Recent litigation on the state level has addressed issues of Medicaid coverage of Sovaldi. In B.E. v. Teeter, Washington Medicaid enrollees, who were HCV patients that did not receive DAA medication, brought a class action suit against the Washington State Health Care Authority (“WHCA”), under claims of violating the Medicaid Act for categorically excluding them from “medically necessary” drugs. The federal district court sided with the plaintiffs’ argument, granting their motion for preliminary injunction, given that the plaintiffs had satisfied all the factors necessary to warrant such a remedy. In doing so, the court determined that the plaintiffs’ evidence “will likely establish that the WHCA is failing to follow its own definition of medical necessity by refusing to provide DAAs to monoinfected enrollees with a F0-F2 score and offering only “monitoring” in lieu of this breakthrough treatment.”
This decision significantly marked the first time that a federal court deemed restrictions to Hepatitis C state Medicaid programs as illegal, and thus could provide a precedent for other states to follow suit. Consumers from California and, again Washington, have also recently filed suits against private insurance companies, such as Anthem Blue Cross and Group Health Cooperative. Since these lawsuits have involved gathering a class of injured plaintiffs, however, issues of class certification under Rule 23(a) and 23(b)(2) will need to be resolved, as they were in B.E. v. Teeter. As such, law suits filed on behalf of a consumer class may not be the most efficient resolution, since time constraints and litigation costs could prolong the desired remedy, if the court chooses to grant it.

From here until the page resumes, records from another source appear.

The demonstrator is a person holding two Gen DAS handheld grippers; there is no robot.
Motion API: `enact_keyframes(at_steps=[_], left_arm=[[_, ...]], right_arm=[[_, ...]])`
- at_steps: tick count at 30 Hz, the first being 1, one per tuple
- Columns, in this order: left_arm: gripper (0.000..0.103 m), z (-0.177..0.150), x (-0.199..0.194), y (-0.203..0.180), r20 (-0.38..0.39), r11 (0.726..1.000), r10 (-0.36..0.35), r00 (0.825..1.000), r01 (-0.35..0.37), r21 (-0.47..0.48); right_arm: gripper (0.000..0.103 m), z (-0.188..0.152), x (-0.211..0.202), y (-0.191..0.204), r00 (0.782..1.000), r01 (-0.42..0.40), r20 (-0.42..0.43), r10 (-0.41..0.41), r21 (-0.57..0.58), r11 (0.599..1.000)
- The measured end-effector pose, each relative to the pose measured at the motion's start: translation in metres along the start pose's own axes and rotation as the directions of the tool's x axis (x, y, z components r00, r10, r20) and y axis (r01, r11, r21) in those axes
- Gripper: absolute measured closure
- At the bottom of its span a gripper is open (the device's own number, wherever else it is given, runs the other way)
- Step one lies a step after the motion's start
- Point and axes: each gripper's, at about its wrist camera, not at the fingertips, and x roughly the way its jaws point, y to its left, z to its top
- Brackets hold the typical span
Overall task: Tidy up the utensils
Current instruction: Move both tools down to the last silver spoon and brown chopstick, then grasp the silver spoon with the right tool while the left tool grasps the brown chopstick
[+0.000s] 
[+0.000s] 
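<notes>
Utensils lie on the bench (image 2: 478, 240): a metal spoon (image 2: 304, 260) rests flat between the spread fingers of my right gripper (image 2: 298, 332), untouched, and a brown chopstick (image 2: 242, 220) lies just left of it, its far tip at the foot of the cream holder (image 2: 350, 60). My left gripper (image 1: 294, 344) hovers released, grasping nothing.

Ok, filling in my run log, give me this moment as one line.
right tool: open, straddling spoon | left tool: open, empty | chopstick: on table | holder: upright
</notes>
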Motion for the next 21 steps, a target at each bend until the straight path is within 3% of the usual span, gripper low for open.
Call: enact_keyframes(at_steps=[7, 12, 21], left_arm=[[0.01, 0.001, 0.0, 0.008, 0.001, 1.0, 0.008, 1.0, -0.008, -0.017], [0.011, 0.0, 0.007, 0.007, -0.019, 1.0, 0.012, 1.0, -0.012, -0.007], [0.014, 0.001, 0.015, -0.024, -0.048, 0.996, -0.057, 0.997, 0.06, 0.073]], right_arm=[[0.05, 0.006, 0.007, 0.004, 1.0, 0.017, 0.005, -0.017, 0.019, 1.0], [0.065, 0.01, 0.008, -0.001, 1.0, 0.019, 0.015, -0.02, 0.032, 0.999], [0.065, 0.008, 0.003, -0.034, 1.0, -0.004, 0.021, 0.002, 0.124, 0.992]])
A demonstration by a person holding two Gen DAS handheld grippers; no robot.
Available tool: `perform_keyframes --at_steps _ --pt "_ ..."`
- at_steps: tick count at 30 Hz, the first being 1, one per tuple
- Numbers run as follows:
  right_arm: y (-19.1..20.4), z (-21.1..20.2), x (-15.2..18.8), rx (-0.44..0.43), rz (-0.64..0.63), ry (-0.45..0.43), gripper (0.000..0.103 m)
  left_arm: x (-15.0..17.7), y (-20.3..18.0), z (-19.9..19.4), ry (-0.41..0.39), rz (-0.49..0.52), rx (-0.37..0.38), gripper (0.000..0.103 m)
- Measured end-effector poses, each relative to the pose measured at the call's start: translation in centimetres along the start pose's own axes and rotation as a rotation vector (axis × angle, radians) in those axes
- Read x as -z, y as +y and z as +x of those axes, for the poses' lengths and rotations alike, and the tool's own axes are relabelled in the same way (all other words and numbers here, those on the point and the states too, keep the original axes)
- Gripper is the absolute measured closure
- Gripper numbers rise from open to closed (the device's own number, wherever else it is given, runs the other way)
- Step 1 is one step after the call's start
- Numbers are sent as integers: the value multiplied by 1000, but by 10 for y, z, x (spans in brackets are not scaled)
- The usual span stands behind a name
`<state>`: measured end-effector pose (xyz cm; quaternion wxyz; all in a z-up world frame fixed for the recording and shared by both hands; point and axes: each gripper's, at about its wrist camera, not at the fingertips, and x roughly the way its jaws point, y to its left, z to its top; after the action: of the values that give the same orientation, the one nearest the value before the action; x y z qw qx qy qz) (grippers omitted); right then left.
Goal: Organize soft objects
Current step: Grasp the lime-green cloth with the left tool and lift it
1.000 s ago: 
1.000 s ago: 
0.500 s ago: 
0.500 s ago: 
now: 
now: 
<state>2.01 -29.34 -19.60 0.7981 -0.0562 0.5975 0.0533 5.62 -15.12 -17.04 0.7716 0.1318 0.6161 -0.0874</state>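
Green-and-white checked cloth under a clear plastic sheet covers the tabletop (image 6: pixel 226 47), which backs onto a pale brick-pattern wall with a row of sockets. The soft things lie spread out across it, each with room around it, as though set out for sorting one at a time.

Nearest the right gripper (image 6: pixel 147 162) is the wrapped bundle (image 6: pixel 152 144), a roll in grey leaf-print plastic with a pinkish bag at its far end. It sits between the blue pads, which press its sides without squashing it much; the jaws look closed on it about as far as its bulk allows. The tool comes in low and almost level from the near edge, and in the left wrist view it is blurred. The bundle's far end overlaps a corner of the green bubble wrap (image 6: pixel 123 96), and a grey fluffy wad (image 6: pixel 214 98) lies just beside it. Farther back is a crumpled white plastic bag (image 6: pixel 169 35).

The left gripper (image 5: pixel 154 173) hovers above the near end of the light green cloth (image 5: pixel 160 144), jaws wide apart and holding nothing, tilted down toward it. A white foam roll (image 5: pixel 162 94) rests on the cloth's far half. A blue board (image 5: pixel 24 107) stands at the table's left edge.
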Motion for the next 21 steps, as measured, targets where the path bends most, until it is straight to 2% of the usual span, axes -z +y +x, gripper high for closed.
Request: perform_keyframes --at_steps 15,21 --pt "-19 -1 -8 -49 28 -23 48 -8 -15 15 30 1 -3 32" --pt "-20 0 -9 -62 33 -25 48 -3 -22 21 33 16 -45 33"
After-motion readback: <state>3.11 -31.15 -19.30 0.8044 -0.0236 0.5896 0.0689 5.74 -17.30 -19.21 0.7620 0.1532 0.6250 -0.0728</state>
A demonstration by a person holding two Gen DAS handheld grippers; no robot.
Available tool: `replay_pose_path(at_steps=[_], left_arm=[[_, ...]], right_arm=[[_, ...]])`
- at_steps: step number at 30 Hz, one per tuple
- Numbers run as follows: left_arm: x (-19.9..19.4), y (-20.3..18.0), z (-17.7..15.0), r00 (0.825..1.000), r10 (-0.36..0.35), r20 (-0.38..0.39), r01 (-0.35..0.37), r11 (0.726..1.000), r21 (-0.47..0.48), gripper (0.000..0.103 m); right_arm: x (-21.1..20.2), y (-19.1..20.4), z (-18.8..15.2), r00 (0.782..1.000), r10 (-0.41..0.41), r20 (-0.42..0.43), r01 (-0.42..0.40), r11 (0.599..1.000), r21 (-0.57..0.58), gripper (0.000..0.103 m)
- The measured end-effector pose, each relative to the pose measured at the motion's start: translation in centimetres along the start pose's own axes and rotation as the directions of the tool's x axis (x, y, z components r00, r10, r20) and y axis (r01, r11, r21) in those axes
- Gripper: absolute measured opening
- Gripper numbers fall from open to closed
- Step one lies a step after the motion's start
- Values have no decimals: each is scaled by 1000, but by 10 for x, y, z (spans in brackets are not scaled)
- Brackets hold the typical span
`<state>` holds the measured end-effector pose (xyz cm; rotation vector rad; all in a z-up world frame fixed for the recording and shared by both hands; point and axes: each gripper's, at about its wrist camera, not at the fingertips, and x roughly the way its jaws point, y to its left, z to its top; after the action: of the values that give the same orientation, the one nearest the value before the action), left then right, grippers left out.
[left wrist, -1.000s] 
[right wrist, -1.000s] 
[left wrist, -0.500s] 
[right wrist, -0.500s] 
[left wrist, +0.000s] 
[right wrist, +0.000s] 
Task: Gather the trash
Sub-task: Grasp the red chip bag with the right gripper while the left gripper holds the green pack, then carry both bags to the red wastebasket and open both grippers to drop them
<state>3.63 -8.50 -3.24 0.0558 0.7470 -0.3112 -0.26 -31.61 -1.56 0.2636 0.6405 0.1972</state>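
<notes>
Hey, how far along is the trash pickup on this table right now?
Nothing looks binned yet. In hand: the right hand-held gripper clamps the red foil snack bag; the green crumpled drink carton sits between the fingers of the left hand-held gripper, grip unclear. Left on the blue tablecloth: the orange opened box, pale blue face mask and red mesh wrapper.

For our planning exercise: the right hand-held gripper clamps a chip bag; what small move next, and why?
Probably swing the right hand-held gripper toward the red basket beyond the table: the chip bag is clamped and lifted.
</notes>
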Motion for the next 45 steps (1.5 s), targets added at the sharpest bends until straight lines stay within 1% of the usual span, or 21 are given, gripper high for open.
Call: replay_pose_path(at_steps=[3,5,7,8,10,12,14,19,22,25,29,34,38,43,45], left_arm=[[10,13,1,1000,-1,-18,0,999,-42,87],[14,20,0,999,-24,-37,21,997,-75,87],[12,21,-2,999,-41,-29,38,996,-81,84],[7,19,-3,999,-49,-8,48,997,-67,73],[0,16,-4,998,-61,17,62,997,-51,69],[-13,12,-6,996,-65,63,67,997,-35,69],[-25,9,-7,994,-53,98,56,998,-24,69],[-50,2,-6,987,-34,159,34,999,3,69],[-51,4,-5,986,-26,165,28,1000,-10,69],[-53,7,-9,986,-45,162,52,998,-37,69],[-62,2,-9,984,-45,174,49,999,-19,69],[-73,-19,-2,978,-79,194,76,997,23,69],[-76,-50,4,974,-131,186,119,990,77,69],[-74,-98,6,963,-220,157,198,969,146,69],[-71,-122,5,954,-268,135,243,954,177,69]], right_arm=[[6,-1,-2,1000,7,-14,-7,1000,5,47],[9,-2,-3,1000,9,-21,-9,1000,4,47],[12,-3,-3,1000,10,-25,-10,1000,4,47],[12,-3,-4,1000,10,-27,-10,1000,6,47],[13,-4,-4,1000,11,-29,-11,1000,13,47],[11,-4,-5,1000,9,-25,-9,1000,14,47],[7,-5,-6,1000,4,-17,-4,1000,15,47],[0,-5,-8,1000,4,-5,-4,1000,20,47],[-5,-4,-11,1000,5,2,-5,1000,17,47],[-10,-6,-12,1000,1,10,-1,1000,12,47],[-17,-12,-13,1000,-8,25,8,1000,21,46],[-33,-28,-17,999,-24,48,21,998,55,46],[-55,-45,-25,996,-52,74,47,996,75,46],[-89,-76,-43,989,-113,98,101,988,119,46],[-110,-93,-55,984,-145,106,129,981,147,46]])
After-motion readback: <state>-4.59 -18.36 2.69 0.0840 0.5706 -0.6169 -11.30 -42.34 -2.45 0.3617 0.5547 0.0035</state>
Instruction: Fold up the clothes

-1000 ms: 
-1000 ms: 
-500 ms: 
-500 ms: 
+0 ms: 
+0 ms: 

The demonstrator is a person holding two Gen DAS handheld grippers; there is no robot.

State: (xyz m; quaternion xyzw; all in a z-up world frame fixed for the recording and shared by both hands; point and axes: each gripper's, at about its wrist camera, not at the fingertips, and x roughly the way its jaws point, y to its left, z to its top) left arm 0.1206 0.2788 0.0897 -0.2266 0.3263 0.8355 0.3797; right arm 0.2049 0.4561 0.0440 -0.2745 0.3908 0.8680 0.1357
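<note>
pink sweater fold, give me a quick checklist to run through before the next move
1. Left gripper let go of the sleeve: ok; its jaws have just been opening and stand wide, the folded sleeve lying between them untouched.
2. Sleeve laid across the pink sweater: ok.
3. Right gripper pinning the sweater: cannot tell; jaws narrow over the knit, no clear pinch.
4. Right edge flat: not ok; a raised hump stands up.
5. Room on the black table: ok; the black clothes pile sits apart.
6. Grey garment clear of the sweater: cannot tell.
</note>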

Massachusetts employs a fee-for-service program for distributing Solvaldi. As such, the state has relatively unrestricted access to Sovaldi compared to other states; yet, only an estimated 1,075 members have been approved for treatment regimens among the 7,658 members living with HCV. In an unprecedented move, on January 2016, Massachusetts Attorney General Maura Healey issued a letter warning to sue Gilead Sciences for potentially violating unfair trade practice under section 2 of chapter 93A of the Mass. Gen. Laws. However, the lawsuit may not contain the merits required to bring an action under consumer protection law. The AG eventually spent months negotiating with Gilead Sciences and recently, on June 30, 2016, reached a new drug rebate program to provide unrestricted coverage to MassHealth patients in need of Hepatitis C treatment. Since the MassHealth rebate program was recently implemented on last August 1st, the effectiveness of the pricing solution will need to be monitored further to determine whether Medicaid coverage of Solvaldi is expanded to offer more treatments to those in need.